Nach Movie-Parodien von Winnetou mit dem Schuh des Mannitou und Enterprise mit (T)Raumschiff Surprise, nimmt sich Bully nun CD Projekt Red's polarisierendes Sci-Fi Epos Cyberpunk 2077 zur Brust.


Das Filmschaffenden-Netzwerk pazz.de kündigt als Co-Produzent die Re-Union von Bully Herbig und Christian Tramitz auf der Leinwand an. In der Komödie „Digitaler Unsinn 2078“ agiert Michael „Bully“ Herbig sowohl vor als auch hinter der Kamera. Die Dreharbeiten für die futuristische Interpretation des Open-World-Rollenspiels Cyberpunk 2077 starten noch diesen April in den Bavaria Filmstudios.

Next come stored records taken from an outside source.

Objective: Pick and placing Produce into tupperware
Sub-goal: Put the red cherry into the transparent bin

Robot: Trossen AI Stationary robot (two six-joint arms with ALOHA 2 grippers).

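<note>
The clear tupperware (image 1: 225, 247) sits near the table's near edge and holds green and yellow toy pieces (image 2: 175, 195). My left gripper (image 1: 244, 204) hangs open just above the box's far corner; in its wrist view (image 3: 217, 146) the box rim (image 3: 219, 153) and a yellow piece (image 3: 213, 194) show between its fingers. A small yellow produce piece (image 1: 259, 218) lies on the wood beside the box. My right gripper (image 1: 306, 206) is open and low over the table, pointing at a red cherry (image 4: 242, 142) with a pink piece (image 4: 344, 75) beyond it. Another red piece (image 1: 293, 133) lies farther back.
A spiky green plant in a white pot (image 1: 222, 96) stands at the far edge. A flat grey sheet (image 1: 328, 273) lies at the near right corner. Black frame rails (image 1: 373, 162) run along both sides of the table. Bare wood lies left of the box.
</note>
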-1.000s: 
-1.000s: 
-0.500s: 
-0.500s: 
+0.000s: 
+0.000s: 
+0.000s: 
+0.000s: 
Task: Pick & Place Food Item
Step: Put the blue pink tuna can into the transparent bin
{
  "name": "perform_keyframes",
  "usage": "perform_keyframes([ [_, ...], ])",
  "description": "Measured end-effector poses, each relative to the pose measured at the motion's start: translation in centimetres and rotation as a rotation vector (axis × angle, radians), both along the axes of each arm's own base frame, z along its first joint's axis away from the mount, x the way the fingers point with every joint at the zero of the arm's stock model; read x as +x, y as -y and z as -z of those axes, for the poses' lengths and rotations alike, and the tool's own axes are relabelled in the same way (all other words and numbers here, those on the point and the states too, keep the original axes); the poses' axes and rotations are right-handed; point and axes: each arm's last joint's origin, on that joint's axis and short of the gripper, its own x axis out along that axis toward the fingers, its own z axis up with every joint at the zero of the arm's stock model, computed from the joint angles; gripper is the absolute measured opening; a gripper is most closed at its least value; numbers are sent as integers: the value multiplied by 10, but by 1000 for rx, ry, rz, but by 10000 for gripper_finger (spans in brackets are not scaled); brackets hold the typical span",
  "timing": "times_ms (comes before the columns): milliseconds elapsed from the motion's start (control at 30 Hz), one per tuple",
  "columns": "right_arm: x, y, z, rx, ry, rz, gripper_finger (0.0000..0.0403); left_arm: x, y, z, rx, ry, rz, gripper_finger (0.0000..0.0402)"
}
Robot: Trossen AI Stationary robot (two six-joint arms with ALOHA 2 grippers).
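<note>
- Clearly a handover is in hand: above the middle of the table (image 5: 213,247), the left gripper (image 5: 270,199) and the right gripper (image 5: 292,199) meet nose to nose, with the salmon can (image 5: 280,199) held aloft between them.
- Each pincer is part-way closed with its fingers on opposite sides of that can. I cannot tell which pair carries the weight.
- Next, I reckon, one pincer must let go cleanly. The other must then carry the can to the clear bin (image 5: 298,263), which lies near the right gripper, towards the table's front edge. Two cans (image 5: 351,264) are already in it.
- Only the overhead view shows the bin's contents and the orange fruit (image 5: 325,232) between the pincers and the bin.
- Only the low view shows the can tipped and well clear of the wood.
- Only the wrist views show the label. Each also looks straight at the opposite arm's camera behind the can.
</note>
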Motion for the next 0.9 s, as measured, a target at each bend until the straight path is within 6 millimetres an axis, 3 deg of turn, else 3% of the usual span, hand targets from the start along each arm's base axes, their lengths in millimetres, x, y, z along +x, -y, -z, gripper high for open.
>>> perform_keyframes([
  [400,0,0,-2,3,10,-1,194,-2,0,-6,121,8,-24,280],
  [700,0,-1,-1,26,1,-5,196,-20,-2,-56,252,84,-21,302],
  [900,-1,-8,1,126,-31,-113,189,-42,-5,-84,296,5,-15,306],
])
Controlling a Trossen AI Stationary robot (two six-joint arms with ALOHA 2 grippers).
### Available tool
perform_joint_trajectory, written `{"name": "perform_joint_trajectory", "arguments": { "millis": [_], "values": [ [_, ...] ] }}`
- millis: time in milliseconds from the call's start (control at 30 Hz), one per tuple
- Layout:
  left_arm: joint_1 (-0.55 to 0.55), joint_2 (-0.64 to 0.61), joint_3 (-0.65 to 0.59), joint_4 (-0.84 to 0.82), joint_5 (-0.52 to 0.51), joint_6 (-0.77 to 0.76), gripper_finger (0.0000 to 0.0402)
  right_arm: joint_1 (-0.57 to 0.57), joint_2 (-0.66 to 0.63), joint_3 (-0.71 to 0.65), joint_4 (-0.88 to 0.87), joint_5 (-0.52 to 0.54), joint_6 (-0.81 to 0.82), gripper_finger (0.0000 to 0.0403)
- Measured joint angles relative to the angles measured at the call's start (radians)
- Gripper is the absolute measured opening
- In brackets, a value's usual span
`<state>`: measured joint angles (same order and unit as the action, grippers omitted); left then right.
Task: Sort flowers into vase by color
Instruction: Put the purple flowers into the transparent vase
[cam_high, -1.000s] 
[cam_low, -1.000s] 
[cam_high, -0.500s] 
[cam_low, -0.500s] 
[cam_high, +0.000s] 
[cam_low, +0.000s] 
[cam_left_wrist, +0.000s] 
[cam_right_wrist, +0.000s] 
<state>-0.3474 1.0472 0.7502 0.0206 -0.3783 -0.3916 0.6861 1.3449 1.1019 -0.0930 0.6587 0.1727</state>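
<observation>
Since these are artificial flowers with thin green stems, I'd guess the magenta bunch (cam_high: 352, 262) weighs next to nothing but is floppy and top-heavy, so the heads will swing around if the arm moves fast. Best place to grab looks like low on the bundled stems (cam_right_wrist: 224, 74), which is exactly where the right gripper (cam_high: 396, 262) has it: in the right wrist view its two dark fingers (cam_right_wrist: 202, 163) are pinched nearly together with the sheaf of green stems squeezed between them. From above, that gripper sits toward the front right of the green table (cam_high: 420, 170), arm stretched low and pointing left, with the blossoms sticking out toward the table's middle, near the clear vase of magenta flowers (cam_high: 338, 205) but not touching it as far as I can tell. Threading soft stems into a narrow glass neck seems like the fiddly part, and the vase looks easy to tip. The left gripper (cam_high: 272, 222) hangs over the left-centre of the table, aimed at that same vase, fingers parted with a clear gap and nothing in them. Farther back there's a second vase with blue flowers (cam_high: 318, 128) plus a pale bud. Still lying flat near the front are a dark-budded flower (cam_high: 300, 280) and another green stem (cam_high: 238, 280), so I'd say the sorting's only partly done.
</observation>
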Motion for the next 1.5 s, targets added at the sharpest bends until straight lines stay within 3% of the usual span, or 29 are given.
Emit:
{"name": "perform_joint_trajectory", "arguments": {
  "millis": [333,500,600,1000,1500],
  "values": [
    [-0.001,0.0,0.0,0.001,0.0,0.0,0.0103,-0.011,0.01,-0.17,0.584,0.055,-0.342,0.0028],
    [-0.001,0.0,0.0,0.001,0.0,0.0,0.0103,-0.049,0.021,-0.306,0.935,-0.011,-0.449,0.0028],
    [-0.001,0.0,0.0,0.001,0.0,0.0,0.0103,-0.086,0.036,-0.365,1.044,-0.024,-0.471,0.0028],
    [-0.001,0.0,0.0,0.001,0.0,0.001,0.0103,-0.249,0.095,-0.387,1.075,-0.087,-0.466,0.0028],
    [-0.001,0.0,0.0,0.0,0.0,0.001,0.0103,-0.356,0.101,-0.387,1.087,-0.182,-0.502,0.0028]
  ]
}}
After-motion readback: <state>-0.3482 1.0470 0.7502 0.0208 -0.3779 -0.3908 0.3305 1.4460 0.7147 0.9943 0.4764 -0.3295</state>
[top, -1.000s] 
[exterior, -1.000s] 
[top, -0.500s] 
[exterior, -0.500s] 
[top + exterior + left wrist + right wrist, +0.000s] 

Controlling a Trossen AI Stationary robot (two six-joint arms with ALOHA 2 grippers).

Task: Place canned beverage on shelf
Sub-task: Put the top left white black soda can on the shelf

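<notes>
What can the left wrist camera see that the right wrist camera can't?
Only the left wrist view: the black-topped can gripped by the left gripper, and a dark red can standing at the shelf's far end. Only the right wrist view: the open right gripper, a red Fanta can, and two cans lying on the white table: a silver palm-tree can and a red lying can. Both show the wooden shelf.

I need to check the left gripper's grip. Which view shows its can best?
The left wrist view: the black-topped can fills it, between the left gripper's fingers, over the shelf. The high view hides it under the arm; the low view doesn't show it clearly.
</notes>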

Die Prämisse: Im Jahre 2078 ist die digitale Transformation längst vollzogen. Maschinen sind nicht nur intelligenter als Menschen, sondern auch witziger. Digital-Punk Tim (Christian Tramitz), nur bekannt als 1337, hat es satt, sich wie seine Eltern kritiklos der Singularität zu unterwerfen. Er wünscht sich eine Realität zurück, die er aus alten Dokumentarfilmen kennt. In einem Reenactment-Raum trifft er auf die gleichgesinnte Alexa (Michael Herbig). Zusammen begeben sie sich auf eine lustige, aber unbequeme Suche nach geheimen „Echtleblergemeinschaften“. Ist ein Leben ausserhalb der Singularität möglich?